- Developer: The SBML Team
- Initial release: March 12, 2003; 22 years ago
- Stable release: 5.20.4 / August 7, 2024; 14 months ago
- Repository: github.com/sbmlteam/libsbml ;
- Written in: C++, C
- Operating system: Windows, Mac OS, Unix-like
- Type: XML parser library
- License: LGPL License v2.1
- Website: sbml.org

= LibSBML =

Software library for the SBML format

LibSBML is an open-source software library that provides an application programming interface (API) for the SBML (Systems Biology Markup Language ) format. The libSBML library can be embedded in a software application or used in a web servlet (such as one that might be served by Apache Tomcat) as part of the application or servlet's implementation of support for reading, writing, and manipulating SBML documents and data streams. The core of libSBML is written in ISO standard C++; the library provides API for many programming languages via interfaces generated with the help of SWIG.

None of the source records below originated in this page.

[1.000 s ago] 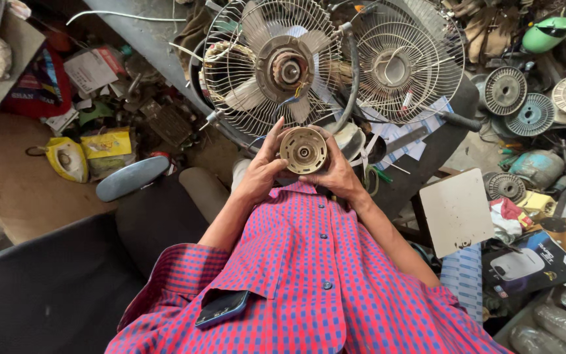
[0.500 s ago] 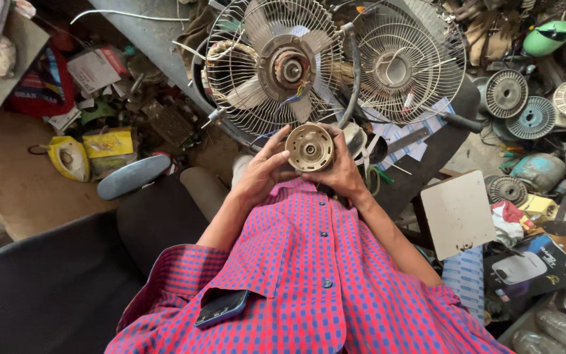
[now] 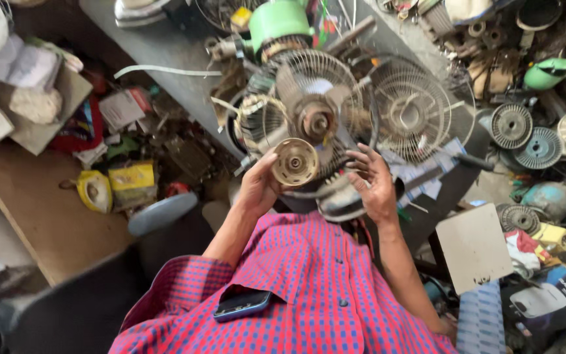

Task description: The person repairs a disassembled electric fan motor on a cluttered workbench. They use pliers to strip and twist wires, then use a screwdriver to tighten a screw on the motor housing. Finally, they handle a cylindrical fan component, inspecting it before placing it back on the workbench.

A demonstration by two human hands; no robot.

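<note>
Disc: round tan fan part [image 3: 295, 161], ribbed face toward the camera, held up in front of the fan's hub, above the red-and-blue checked shirt [image 3: 309, 288].
Left hand [image 3: 259, 185]: grip closed on the disc's left and lower edge, thumb at the rim.
Right hand [image 3: 373, 183]: off the disc, just to its right, fingers spread and loosely curled, grasping nothing visible.
Fan [image 3: 316, 118]: dusty blades and wire guard directly behind the disc; second wire guard [image 3: 411, 111] beside it on the right.
Shirt pocket: dark phone [image 3: 242, 304] sticking out.
Surroundings: green motor housing [image 3: 276, 21] above; grey grille discs [image 3: 525, 134] at right; yellow packet [image 3: 131, 178] at left.
</note>
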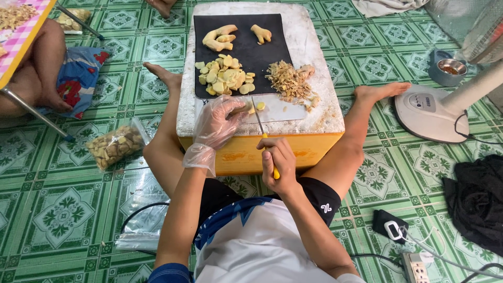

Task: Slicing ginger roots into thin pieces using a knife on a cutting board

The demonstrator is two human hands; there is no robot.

The libSBML library is free software released under the terms of the GNU Lesser General Public License (LGPL) as published by the Free Software Foundation; either version 2.1 of the License, or any later version. LibSBML was developed thanks to funding from many agencies, particularly the National Institute of General Medical Sciences (NIGMS, USA) as well as the Defense Advanced Research Projects Agency (DARPA, USA) under the Bio-SPICE program.

== Description ==

The Systems Biology Markup Language (SBML) is an XML-based format for encoding computational models of a sort common in systems biology. Although SBML is based upon XML, and thus software developers could support SBML using off-the-shelf XML parser libraries, libSBML offers numerous advantages that make it easier for developers to implement support for SBML in their software. The premise behind the development of libSBML is that it is more convenient and efficient for developers to start with a higher-level API tailored specifically to SBML and its distinctive features than it is to start with a plain XML parser library.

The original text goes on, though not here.